By mixing portrayals of myth, historical fact and the media in illusionistic figures, wax museums collapse the distinctions between factual and fictional worlds. In the wax museum, all public figures, real or imagined, blur into a succession of idols. This confusion between person, public image and surrogate figure is not confined to the wax museum; it is a modus operandi of mass culture. The photographs of WORLD OF WAX illuminate and emphasize this lack of differentiation.

When I began my first wax museum series in 1983 in part as a response to the fictions of the Reagan years in the 1980s, I viewed the wax museum as a double of our culture, a stockpile of our values enacted by surrogate figures, a visible past. I began in part as an ethnographer and commentator, aiming to study and reevaluate embalmed fictions and myths. Skewed framing, filmic lighting, selective focus and reflected images from multiple tableaus were used to evoke psychological or ideological meanings divergent from the overt meaning of the display.

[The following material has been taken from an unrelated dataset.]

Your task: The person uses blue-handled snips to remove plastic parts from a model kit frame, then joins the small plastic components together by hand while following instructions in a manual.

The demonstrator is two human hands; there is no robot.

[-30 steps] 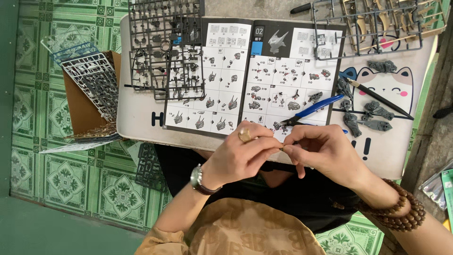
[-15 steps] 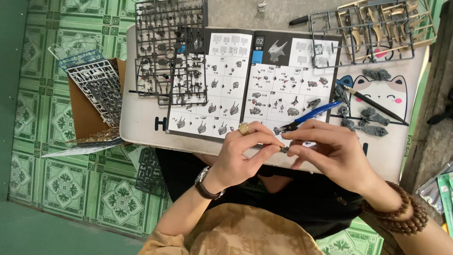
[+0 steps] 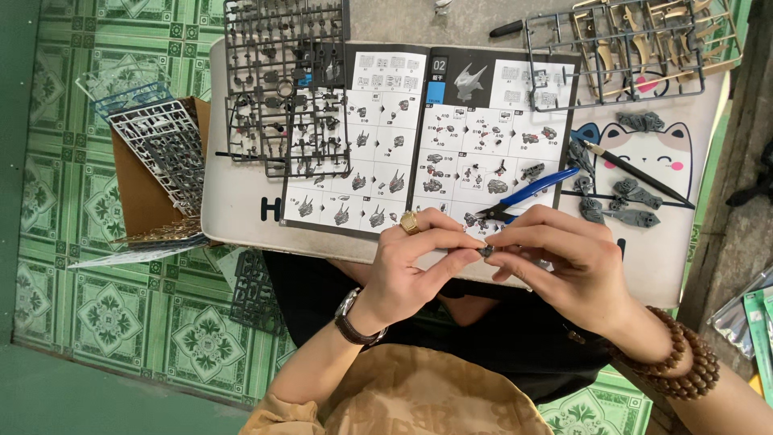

The wax figures provide me with an excellent means to explore the blurred relationship between illusion and reality and its effect on us in public and private realms. By revealing mythic aspects, which influence our collective imaginations, I hope the viewer will reconsider the surfaces which reveal underlying complexities of social interactions.

Even at their best, waxworks were never terribly convincing, rendering their subjects more as if embalmed than with the lifelike aura their makers intended. Revealing our preoccupations and obsessions, the photographs also capture something else for us: not only our own decline but also our fascination with the forceful refusal of death that photographs and waxworks share.